El grito de Quentin interrumpió las explicaciones de sir Walter. Solo unas semanas atrás, Scott probablemente habría reprendido a su alumno, pero entretanto el joven había demostrado ser un colaborador valioso, al que sin duda valía la pena prestar atención.

– ¿Qué ocurre, muchacho? -preguntó sir Walter.

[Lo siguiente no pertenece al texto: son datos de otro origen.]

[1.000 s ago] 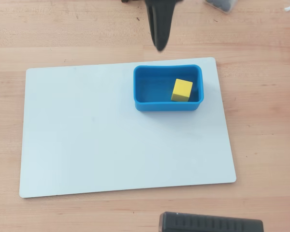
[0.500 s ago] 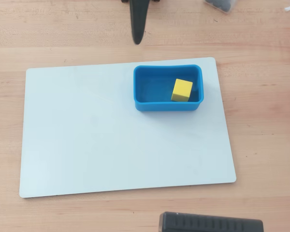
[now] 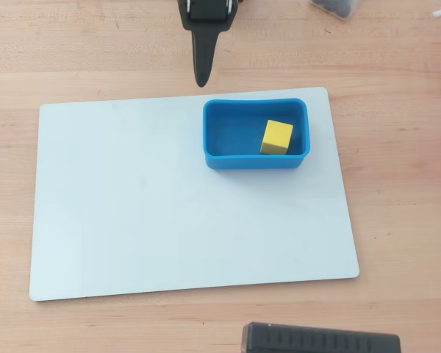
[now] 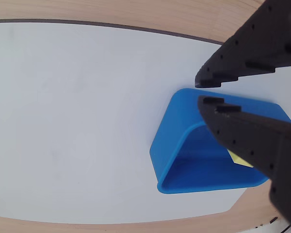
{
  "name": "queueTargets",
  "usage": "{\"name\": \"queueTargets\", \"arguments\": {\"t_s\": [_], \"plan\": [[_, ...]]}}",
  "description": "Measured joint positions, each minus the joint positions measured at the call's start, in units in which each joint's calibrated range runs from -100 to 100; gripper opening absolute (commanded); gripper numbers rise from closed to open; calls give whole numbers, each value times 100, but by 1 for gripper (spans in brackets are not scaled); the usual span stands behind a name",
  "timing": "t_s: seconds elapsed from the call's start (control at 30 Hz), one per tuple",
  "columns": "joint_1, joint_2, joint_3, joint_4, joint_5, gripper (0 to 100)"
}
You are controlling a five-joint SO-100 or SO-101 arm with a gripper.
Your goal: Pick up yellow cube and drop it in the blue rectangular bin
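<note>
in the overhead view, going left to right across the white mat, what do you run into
Bare white rectangular mat → left wall of the bright blue rectangular plastic bin → small yellow cube lying inside the bin, toward its right end → the bin's right wall → a narrow strip of mat → light wooden tabletop.
</note>
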Motion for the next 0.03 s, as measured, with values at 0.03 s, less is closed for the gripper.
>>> {"name": "queueTargets", "arguments": {"t_s": [0.03], "plan": [[0,-120,104,0,0,0]]}}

Quentin se había detenido y observaba la chimenea situada en la parte posterior de la sala. Por encima de la abertura se distinguía, tallado en la piedra, un león rampante, el animal heráldico de Robert Bruce y de la familia Stewart, que lo había tomado de él. Aunque el paso del tiempo había deteriorado considerablemente la figura, Quentin parecía haber descubierto algo en ella.

– Mira esto, tío -dijo, señalándola con impaciencia.

Sir Walter se acercó enseguida, y a la luz de la vela pudo observar lo que su sobrino le indicaba.

Alguien había grabado unas runas en el escudo de armas.

¡Lo que experimentaba era real!

El descubrimiento fue tan espantoso que Mary de Egton abrió la boca para lanzar un grito de pánico. Pero de su boca no salió ningún ruido. El terror le oprimía la garganta y ahogaba cualquier sonido.

Las máscaras grotescas e inexpresivas, manchadas de hollín, que la miraban desde todos lados no eran producto de una nueva pesadilla, sino tan reales como ella misma. No solo las veía ante sí, sino que además podía oír la respiración jadeante de los hombres y sentía en la nariz el olor acre del humo.

Llena de angustia, quiso volverse, pero no pudo hacerlo. La habían atado de modo que le era imposible moverse. Indefensa, yacía en el suelo, mientras los encapuchados la observaban en silencio desde arriba. Los ojos que la miraban fijamente tras las rendijas de las máscaras eran fríos y despiadados.

– ¿Dónde estoy? -exclamó Mary finalmente-. ¿Quiénes sois? Por favor, contestad…

Nadie respondió a su pregunta, pero un instante después las filas de los enmascarados se abrieron y un nuevo encapuchado, que parecía ser el cabecilla del grupo, se acercó a ella. A diferencia de los otros, este vestía una cogulla de un blanco deslumbrante, y la máscara que llevaba ante la cara no era de madera ennegrecida, sino de reluciente plata. En la mano izquierda sostenía un bastón con un puño de plata que tenía la forma de una cabeza de dragón.

– Millencourt -susurró Mary, y palideció.

El enmascarado se plantó ante ella con aire amenazador y la miró altivamente desde arriba.

– ¿De modo que por fin te has despertado, ramera traidora?

Bajo la máscara, su voz sonaba amortiguada y extrañamente metálica, pero, a pesar de la conmoción que había sufrido, Mary tuvo la sensación de que la conocía.

– ¿Dónde estoy? -preguntó de nuevo en voz baja y vacilante-. ¿Y quién es usted?

– ¿Quieres callar de una vez, mujer? -la increpó el encapuchado-. ¿Cómo te atreves a levantar la voz ante el jefe supremo de la hermandad?